I believe that IT must be an easy thing in 2022.
Chapter 2. Let's Stress It! Is Horizontal Autoscaling Good?
What Stress Test Am I Going to Run?
When we met last time, I installed a High Availability WooCommerce instance. Now the time is ripe for running a stress test and checking if the infrastructure is really HA. I thought that Horizontal Autoscaling would do the job, but surprisingly it failed. So let us get through it all and see why it happened.
I have prepared a simple stress test script for k6.io. The script imitates a behavior of "customers browsing the shop and looking for some products". I.e. the script opens a product card and requests a couple of static files, waits 2-5 seconds, and then repeats it all again. During the test, the number of concurrent users will increase and decrease to emulate "user waves".
You Can Use This Stress Test for Your WooCommerce Instance
Just run the command:
docker run -i grafana/k6 -e DOMAIN_NAME="yourDomain" run github.com/wspaws/woocommerce/stress-test-k6.js
If you want to get those neat graphs I show in the article, use these commands:
git clone https://github.com/luketn/docker-k6-grafana-influxdb.git cd docker-k6-grafana-influxdb docker-compose up -d influxdb grafana docker-compose run k6 -e DOMAIN_NAME="yourDomain" run github.com/wspaws/woocommerce/stress-test-k6.js
The graphs will be available on http://localhost:3000/d/k6/k6-load-testing-results
Don't forget to say "Thank you" to the author of this docker-compose
Test Results
Infrastructure | p(95) Response Time best - worst | RPS avg. best - worst | Error rate Max served users | App cost | Full cost |
---|---|---|---|---|---|
WSP default: 0.25vCPU, 512Mb RAM, 1 container | 1.34s - 4.53s | 39 - 43 | 80% error rate 40 users | ~$10-$22/mo | ~$46-$58/mo |
x4 manual vertical scaling: 1vCPU, 2Gb RAM, 1 container | 230ms - 2.45s | 50 - 570 | 40% error rate ~190 users | ~$36-$44/mo | ~$72-$83/mo |
x4 auto horizontal scaling: 0.25 vCPU, 512Mb RAM, 1-4 containers | 990ms - 9.8s | 43 - 511 | 65% error rate ~250 users | ~$17-$39/mo | ~$53-$78/mo |
What?! Horizontal Autoscaling makes no sense?! Look at the numbers! Horizontal Autoscaling is so much worse in terms of performance!

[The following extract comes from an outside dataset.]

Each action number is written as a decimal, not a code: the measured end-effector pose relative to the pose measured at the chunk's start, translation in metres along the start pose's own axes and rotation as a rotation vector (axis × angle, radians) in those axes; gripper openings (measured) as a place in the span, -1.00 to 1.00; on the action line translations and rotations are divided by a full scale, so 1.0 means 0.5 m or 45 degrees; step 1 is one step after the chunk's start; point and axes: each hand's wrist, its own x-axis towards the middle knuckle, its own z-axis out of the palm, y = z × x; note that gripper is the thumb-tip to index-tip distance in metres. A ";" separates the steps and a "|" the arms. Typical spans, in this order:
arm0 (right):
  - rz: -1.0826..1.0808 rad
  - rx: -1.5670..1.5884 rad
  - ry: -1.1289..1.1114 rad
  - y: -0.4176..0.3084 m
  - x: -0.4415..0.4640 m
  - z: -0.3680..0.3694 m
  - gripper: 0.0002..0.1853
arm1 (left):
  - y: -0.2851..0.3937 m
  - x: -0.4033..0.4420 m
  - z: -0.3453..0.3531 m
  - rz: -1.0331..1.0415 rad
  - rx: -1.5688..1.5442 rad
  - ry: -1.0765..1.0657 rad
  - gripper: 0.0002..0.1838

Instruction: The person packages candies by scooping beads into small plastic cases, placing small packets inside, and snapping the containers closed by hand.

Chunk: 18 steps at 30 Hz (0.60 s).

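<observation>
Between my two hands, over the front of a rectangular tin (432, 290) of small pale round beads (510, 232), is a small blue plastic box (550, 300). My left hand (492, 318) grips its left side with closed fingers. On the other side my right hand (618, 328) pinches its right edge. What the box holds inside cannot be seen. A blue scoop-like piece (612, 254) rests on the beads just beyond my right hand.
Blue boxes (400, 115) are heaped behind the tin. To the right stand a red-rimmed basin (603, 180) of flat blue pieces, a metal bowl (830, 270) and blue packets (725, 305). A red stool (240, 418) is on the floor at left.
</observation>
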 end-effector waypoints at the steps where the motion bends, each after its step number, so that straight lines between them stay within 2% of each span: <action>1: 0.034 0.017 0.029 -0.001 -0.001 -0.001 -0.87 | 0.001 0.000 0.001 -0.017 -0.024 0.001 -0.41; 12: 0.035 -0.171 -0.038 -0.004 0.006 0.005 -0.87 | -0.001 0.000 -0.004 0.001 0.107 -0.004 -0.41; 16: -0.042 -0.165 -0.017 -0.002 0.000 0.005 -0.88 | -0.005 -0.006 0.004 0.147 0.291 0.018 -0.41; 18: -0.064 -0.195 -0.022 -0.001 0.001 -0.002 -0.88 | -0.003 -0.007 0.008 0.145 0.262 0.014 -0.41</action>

But why? Is that real? Read the Detailed Tour below, and try to guess what was the reason and how to fix it. Or wait till the last chapter (Let's Stress It Once Again: Actually Horizontal Autoscaling is Good!) for the answer.
Detailed Tour
Stress Test
There are several major software used for stress testing and the most well-known is Apache Benchmark. I use k6.io because of its flexibility. BTW, there is a list of similar testing software so you can pick another tool that fits you best.
I'd like to get the main page in 2.5 seconds (in 95% of all cases) and static files in 1 second. So I've applied these expectations to my script. It's OK for some requests to fail but if more than 80% of the requests fail, the test will stop because it will be pointless to continue. The 80% error rate means that the website didn't survive.

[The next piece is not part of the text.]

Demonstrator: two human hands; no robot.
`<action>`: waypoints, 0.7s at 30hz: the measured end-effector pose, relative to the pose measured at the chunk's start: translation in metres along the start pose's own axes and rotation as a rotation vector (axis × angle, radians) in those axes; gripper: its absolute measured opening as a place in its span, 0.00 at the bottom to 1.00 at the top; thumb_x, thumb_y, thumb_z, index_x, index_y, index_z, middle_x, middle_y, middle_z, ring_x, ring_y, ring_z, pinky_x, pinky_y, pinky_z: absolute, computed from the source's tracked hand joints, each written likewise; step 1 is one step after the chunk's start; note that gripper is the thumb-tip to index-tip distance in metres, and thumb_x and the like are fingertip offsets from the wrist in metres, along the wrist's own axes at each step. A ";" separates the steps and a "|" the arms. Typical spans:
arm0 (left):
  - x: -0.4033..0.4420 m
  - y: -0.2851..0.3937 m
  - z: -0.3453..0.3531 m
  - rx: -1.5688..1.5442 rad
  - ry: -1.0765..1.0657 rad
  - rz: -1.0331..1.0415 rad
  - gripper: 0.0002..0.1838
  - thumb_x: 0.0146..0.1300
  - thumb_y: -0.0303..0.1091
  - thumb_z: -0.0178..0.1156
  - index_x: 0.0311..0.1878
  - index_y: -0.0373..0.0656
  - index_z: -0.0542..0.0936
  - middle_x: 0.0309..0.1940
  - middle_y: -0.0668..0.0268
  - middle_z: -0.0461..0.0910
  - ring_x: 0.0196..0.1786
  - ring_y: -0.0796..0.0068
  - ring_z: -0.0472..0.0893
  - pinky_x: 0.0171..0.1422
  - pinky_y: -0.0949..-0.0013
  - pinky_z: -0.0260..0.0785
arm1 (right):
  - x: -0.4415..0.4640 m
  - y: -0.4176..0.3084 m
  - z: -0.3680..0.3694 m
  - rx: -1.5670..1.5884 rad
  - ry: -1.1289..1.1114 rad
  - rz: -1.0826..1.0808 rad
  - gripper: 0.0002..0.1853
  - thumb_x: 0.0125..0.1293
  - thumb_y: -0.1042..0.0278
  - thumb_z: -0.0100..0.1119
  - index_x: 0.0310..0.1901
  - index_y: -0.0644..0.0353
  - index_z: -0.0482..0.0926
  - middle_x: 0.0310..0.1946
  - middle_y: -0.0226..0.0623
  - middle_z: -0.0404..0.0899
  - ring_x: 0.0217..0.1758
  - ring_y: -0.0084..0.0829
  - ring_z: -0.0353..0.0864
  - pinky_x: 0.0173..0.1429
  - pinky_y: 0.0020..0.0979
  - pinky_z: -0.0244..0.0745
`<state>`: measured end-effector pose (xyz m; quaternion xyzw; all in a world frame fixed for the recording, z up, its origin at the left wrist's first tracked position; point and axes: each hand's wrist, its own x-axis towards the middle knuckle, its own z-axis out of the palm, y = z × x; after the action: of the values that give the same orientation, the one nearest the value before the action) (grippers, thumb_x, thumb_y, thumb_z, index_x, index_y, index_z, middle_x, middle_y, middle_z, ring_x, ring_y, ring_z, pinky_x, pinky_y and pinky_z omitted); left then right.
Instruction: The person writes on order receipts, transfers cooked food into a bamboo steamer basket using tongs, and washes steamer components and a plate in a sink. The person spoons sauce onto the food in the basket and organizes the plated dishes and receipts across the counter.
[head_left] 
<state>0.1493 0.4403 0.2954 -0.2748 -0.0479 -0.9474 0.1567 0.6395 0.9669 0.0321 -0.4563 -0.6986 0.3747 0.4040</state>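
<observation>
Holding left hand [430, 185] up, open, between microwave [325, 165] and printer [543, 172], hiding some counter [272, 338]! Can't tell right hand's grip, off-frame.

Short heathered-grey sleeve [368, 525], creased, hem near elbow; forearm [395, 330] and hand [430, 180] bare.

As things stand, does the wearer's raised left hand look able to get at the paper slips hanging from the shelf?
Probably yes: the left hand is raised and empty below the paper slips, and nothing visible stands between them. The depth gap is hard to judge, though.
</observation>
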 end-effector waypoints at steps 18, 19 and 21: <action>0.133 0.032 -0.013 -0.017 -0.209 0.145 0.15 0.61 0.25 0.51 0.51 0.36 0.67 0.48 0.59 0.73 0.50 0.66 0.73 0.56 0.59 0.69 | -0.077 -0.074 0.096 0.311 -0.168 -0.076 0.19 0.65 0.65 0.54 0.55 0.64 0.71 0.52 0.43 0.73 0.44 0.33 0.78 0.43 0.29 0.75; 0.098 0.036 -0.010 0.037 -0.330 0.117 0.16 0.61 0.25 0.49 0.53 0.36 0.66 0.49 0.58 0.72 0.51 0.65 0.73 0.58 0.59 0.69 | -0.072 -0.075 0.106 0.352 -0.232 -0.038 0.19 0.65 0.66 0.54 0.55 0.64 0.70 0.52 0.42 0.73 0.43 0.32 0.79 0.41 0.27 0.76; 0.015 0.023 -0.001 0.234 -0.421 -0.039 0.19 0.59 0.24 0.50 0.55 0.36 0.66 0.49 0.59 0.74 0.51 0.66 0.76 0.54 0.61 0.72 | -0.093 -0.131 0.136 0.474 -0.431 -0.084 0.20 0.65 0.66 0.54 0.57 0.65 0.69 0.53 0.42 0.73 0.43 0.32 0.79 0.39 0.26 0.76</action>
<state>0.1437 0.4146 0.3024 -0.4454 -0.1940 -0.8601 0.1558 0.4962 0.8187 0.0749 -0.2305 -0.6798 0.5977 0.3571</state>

The number of users will double after 20 minutes of the test. Then in 20 minutes, it will double again reaching 40 users. The increase will be smooth - 4 minutes of the linear ramp up. The last step of the test is "RPS Wave", which means that the RPS (request per second) will rise up and down in a greater extend. I think that given the default resources, my website will not survive this load.
When my website dies, I'm going to analyze what's happened and update the infrastructure (it's easy using WSP) to get my website running despite this killing load.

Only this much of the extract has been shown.